→ **ASSIGNED TASK**:
Every record below should be repeated word for word, with the pictures left out.

→ **GIVEN DATA**:
=== Begin Enclosure ===

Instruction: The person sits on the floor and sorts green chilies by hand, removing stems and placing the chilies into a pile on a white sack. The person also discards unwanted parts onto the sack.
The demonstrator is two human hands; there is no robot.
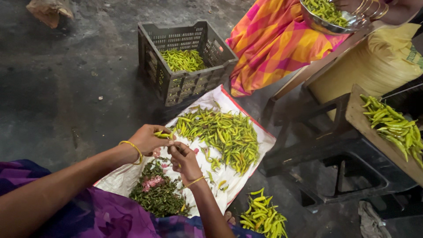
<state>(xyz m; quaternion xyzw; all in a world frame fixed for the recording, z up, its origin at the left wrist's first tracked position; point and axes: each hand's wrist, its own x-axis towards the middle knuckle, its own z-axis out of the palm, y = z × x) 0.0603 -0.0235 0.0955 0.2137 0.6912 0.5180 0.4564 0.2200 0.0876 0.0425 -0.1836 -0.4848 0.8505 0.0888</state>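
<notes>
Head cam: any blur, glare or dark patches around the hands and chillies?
Head view: soft, even light; left hand and right hand reasonably sharp, each pinching a green chilli. White sack sheet bright but not blown out. Steel bowl at the top edge shows a small glint. Dark stool loses detail in shadow. Chilli heap slightly soft.

A heap of chillies (222, 134) lies on a sheet (246, 176), with a crate (185, 83) holding more chillies behind it.
</notes>
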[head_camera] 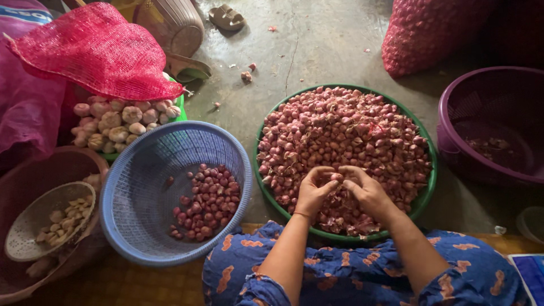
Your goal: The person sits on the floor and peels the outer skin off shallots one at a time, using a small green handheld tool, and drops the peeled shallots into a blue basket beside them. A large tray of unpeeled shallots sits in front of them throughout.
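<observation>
Head view: left hand (313, 190) and right hand (365, 190) meeting at the near edge of the green tray (432, 175), fingertips of both pinching one small shallot (336, 177) above the heaped pile. Probably light, firm and round, papery skin loose and slippery; best pinched at the ends. Blue basket (122, 198) of peeled ones just left.

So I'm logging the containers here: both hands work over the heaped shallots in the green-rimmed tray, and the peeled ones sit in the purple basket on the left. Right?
Not quite. In the head view, the peeled shallots sit in a blue basket on the left, not purple. The left hand and right hand do work over the green-rimmed tray.
</observation>
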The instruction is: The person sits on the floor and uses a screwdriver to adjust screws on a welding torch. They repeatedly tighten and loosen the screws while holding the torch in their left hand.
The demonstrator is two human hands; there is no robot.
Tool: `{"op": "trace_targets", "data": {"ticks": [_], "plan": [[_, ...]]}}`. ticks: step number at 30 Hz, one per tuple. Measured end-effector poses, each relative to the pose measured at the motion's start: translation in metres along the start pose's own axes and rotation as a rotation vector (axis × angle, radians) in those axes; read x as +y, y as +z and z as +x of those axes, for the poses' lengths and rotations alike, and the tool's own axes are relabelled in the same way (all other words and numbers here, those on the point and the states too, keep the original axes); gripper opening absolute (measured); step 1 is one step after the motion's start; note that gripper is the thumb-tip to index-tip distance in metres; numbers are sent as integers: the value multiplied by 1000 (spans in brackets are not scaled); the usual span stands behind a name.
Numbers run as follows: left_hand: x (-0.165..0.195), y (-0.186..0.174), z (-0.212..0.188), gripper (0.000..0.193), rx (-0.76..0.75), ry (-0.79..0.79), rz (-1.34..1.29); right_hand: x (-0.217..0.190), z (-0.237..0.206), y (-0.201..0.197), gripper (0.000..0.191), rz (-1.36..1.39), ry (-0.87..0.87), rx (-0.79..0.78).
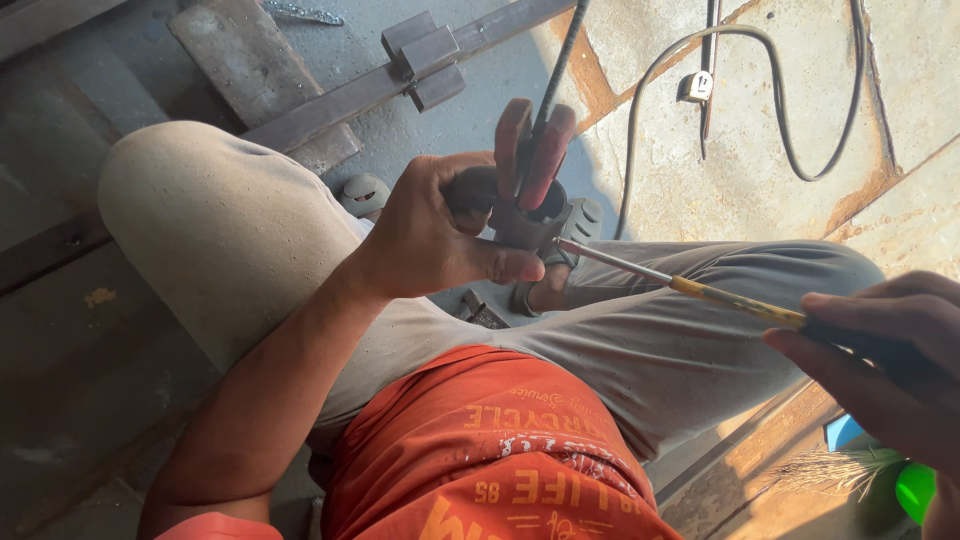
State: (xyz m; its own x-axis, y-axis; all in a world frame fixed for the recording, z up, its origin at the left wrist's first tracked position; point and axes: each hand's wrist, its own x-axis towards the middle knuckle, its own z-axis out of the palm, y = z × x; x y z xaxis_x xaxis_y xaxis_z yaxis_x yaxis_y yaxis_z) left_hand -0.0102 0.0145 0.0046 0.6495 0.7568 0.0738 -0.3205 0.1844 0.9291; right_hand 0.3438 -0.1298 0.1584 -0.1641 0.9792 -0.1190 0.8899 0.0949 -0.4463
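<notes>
While the person sits low with knees raised, the nearest item on view is an orange shirt (500,460) at the bottom of the frame, with grey trousers (640,340) across both legs. At the lower right, the right hand (880,360) is closed around the dark handle end of a screwdriver (690,290), fingers wrapped rather than spread; its yellow-banded shaft runs up and left, and the bare metal tip meets the base of a welding electrode holder (530,190). That holder sits above the lap, between the knees, gripped by the left hand (440,235), whose fingers curl over its handle and whose thumb presses along the lower body just beside the screwdriver tip. Its reddish jaws stand slightly parted and upward, and a dark cable (560,50) leaves it toward the top edge. Risk, as judged: the tip bears close to the left thumb, so a slip off the fastener under pressure could drive the blade into that thumb or the thigh beneath. Whether the cable is live cannot be told; if it is, metal contact inside the holder would be a hazard. A sandalled foot (550,285) rests below the holder. Farther off lie steel bar stock (400,80) on the concrete floor (760,180) and a second looping cable (800,150).
</notes>
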Motion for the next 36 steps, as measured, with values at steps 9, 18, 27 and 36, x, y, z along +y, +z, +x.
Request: {"op": "trace_targets", "data": {"ticks": [9, 18, 27, 36], "plan": [[2, -4, -6, 50, -47, -26, 96, -18, -5, 15, 38, 295, 427, -43], [9, 1, -10, 47, -103, -19, -155, 5, -9, 3, 46, -138, -306, -28], [12, 0, -10, 50, -62, -70, 5, -32, -33, 12, 49, 45, 415, -43], [18, 1, -10, 49, -45, -169, -243, -25, -52, 14, 27, 108, 263, 41]]}}
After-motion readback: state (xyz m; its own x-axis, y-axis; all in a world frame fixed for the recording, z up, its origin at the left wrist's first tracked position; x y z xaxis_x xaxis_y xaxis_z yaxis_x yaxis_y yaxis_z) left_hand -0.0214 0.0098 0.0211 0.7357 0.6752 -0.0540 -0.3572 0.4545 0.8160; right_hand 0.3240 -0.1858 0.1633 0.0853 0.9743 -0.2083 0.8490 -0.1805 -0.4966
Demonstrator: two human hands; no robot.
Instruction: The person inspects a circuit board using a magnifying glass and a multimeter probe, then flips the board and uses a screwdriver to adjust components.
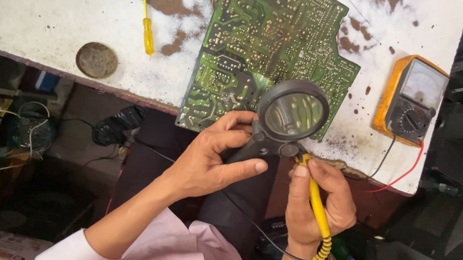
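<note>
Holding a light, rigid magnifying glass (292,115) by its black handle, the left hand (209,160) steadies it over the brittle circuit board (267,39) — the right hand (321,198) pinches a slim yellow soldering iron (317,204) pen-style.

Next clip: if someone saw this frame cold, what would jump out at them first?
Most likely the large green circuit board lying solder side up on the worn white table, overhanging its near edge. Just over the board's near corner, the left hand holds a black magnifying glass, while the right hand grips a yellow-handled soldering iron beside it. An orange-cased analogue multimeter lies at the table's right edge.
</note>
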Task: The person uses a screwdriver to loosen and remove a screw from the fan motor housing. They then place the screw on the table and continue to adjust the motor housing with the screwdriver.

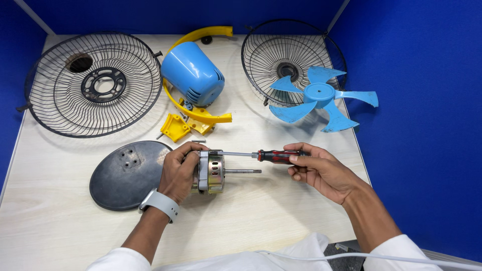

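Left hand (176,173) grips motor (211,173) — shaft points right. Right hand (321,170) fingers pinch screwdriver (273,156) handle — long axis level, tip leftward at motor.

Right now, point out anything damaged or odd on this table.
The left wire guard has a brownish, rust-like patch near its upper rim. The blue fan blade lies partly on the other guard, overhanging the table edge.

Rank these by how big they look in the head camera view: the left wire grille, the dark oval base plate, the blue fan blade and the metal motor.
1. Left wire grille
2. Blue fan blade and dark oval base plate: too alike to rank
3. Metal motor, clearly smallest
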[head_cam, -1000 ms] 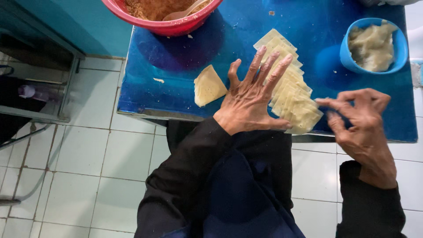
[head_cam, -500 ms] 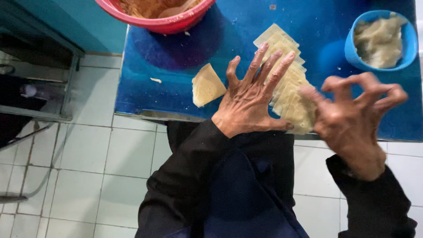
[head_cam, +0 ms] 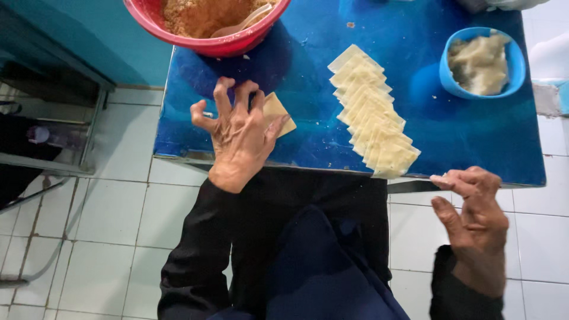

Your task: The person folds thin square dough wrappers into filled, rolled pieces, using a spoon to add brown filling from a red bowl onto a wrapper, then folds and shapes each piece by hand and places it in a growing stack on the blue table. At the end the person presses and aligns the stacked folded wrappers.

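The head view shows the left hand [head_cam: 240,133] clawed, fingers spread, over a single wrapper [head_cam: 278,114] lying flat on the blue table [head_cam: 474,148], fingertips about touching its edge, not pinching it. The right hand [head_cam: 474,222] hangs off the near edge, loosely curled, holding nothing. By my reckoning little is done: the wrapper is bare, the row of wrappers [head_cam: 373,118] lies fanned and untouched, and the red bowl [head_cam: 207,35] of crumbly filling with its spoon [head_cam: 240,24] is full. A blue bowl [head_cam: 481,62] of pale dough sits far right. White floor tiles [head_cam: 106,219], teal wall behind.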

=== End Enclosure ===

→ **RESPONSE TO THE EXERCISE**:
Instruction: The person sits on the floor and sorts green chilies by hand, removing stems and placing the chilies into a pile on a white sack. The person also discards unwanted parts onto the sack.
The demonstrator is two human hands; there is no robot.
<state>(xyz m; quaternion xyzw; all in a world frame fixed for the recording, z up, its origin at the left wrist's first tracked position; point and axes: each hand's wrist, its own x-axis towards the middle knuckle, its own z-axis out of the palm, y = z × x) 0.0603 -0.0235 0.0955 0.2137 0.6912 0.5180 0.4564 0.2200 0.0876 0.0425 -0.1836 -0.4848 0.8505 0.0888</state>
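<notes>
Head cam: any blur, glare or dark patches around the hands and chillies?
Head view: soft, even light; left hand and right hand reasonably sharp, each pinching a green chilli. White sack sheet bright but not blown out. Steel bowl at the top edge shows a small glint. Dark stool loses detail in shadow. Chilli heap slightly soft.

A heap of chillies (222, 134) lies on a sheet (246, 176), with a crate (185, 83) holding more chillies behind it.
</notes>
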[head_camera] 
Your goal: The person sits on the floor and peels the outer skin off shallots one at a time, using a small green handheld tool, and drops the peeled shallots into a blue basket beside them. A large tray of unpeeled shallots sits in front of them throughout.
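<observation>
Head view: left hand (313, 190) and right hand (365, 190) meeting at the near edge of the green tray (432, 175), fingertips of both pinching one small shallot (336, 177) above the heaped pile. Probably light, firm and round, papery skin loose and slippery; best pinched at the ends. Blue basket (122, 198) of peeled ones just left.

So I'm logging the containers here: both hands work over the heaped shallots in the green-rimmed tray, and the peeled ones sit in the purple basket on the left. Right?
Not quite. In the head view, the peeled shallots sit in a blue basket on the left, not purple. The left hand and right hand do work over the green-rimmed tray.
</observation>
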The instruction is: The person sits on the floor and uses a screwdriver to adjust screws on a welding torch. They repeatedly tighten and loosen the screws while holding the torch in their left hand.
The demonstrator is two human hands; there is no robot.
Tool: `{"op": "trace_targets", "data": {"ticks": [_], "plan": [[_, ...]]}}`. ticks: step number at 30 Hz, one per tuple. Measured end-effector poses, each relative to the pose measured at the motion's start: translation in metres along the start pose's own axes and rotation as a rotation vector (axis × angle, radians) in those axes; read x as +y, y as +z and z as +x of those axes, for the poses' lengths and rotations alike, and the tool's own axes are relabelled in the same way (all other words and numbers here, those on the point and the states too, keep the original axes); gripper opening absolute (measured); step 1 is one step after the motion's start; note that gripper is the thumb-tip to index-tip distance in metres; numbers are sent as integers: the value multiplied by 1000 (spans in brackets are not scaled); the usual span stands behind a name.
Numbers run as follows: left_hand: x (-0.165..0.195), y (-0.186..0.174), z (-0.212..0.188), gripper (0.000..0.193), rx (-0.76..0.75), ry (-0.79..0.79), rz (-1.34..1.29); right_hand: x (-0.217..0.190), z (-0.237..0.206), y (-0.201..0.197), gripper (0.000..0.191), rz (-1.36..1.39), ry (-0.87..0.87), rx (-0.79..0.78).
State: (xyz m; its own x-axis, y-axis; all in a world frame fixed for the recording, z up, its origin at the left wrist's first tracked position; point and axes: each hand's wrist, its own x-axis towards the middle knuckle, its own z-axis out of the palm, y = z × x; x y z xaxis_x xaxis_y xaxis_z yaxis_x yaxis_y yaxis_z) left_hand -0.0102 0.0145 0.0046 0.6495 0.7568 0.0738 -0.3205 0.1844 0.9291; right_hand 0.3438 -0.1298 0.1584 -0.1641 0.9792 -0.1190 0.8899 0.0949 -0.4463
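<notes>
While the person sits low with knees raised, the nearest item on view is an orange shirt (500,460) at the bottom of the frame, with grey trousers (640,340) across both legs. At the lower right, the right hand (880,360) is closed around the dark handle end of a screwdriver (690,290), fingers wrapped rather than spread; its yellow-banded shaft runs up and left, and the bare metal tip meets the base of a welding electrode holder (530,190). That holder sits above the lap, between the knees, gripped by the left hand (440,235), whose fingers curl over its handle and whose thumb presses along the lower body just beside the screwdriver tip. Its reddish jaws stand slightly parted and upward, and a dark cable (560,50) leaves it toward the top edge. Risk, as judged: the tip bears close to the left thumb, so a slip off the fastener under pressure could drive the blade into that thumb or the thigh beneath. Whether the cable is live cannot be told; if it is, metal contact inside the holder would be a hazard. A sandalled foot (550,285) rests below the holder. Farther off lie steel bar stock (400,80) on the concrete floor (760,180) and a second looping cable (800,150).
</notes>
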Motion for the next 36 steps, as measured, with values at steps 9, 18, 27 and 36, x, y, z along +y, +z, +x.
Request: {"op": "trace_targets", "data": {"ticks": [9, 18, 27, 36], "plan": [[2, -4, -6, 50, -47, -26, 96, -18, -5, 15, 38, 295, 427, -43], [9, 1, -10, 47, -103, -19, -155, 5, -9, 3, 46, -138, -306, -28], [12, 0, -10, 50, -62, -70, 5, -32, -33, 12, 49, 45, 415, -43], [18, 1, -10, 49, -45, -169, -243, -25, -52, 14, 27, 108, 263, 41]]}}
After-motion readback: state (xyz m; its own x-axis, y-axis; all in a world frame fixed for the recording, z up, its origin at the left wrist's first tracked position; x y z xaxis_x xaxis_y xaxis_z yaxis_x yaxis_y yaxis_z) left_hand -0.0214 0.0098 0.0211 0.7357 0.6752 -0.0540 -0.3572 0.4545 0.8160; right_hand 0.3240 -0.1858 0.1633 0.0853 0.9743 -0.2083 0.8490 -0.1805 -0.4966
Demonstrator: two human hands; no robot.
Instruction: The person inspects a circuit board using a magnifying glass and a multimeter probe, then flips the board and uses a screwdriver to adjust components.
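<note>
Holding a light, rigid magnifying glass (292,115) by its black handle, the left hand (209,160) steadies it over the brittle circuit board (267,39) — the right hand (321,198) pinches a slim yellow soldering iron (317,204) pen-style.

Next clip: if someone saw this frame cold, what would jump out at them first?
Most likely the large green circuit board lying solder side up on the worn white table, overhanging its near edge. Just over the board's near corner, the left hand holds a black magnifying glass, while the right hand grips a yellow-handled soldering iron beside it. An orange-cased analogue multimeter lies at the table's right edge.
</note>
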Task: The person uses a screwdriver to loosen and remove a screw from the fan motor housing. They then place the screw on the table and continue to adjust the motor housing with the screwdriver.


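Left hand (176,173) grips motor (211,173) — shaft points right. Right hand (321,170) fingers pinch screwdriver (273,156) handle — long axis level, tip leftward at motor.

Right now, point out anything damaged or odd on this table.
The left wire guard has a brownish, rust-like patch near its upper rim. The blue fan blade lies partly on the other guard, overhanging the table edge.

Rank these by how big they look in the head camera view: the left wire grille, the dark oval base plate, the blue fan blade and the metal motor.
1. Left wire grille
2. Blue fan blade and dark oval base plate: too alike to rank
3. Metal motor, clearly smallest
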[head_cam, -1000 ms] 
[head_cam, -500 ms] 
[head_cam, +0 ms] 

Your task: The person folds thin square dough wrappers into filled, rolled pieces, using a spoon to add brown filling from a red bowl onto a wrapper, then folds and shapes each piece by hand and places it in a growing stack on the blue table. At the end the person presses and aligns the stacked folded wrappers.

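The head view shows the left hand [head_cam: 240,133] clawed, fingers spread, over a single wrapper [head_cam: 278,114] lying flat on the blue table [head_cam: 474,148], fingertips about touching its edge, not pinching it. The right hand [head_cam: 474,222] hangs off the near edge, loosely curled, holding nothing. By my reckoning little is done: the wrapper is bare, the row of wrappers [head_cam: 373,118] lies fanned and untouched, and the red bowl [head_cam: 207,35] of crumbly filling with its spoon [head_cam: 240,24] is full. A blue bowl [head_cam: 481,62] of pale dough sits far right. White floor tiles [head_cam: 106,219], teal wall behind.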

The exercise has nothing more to it.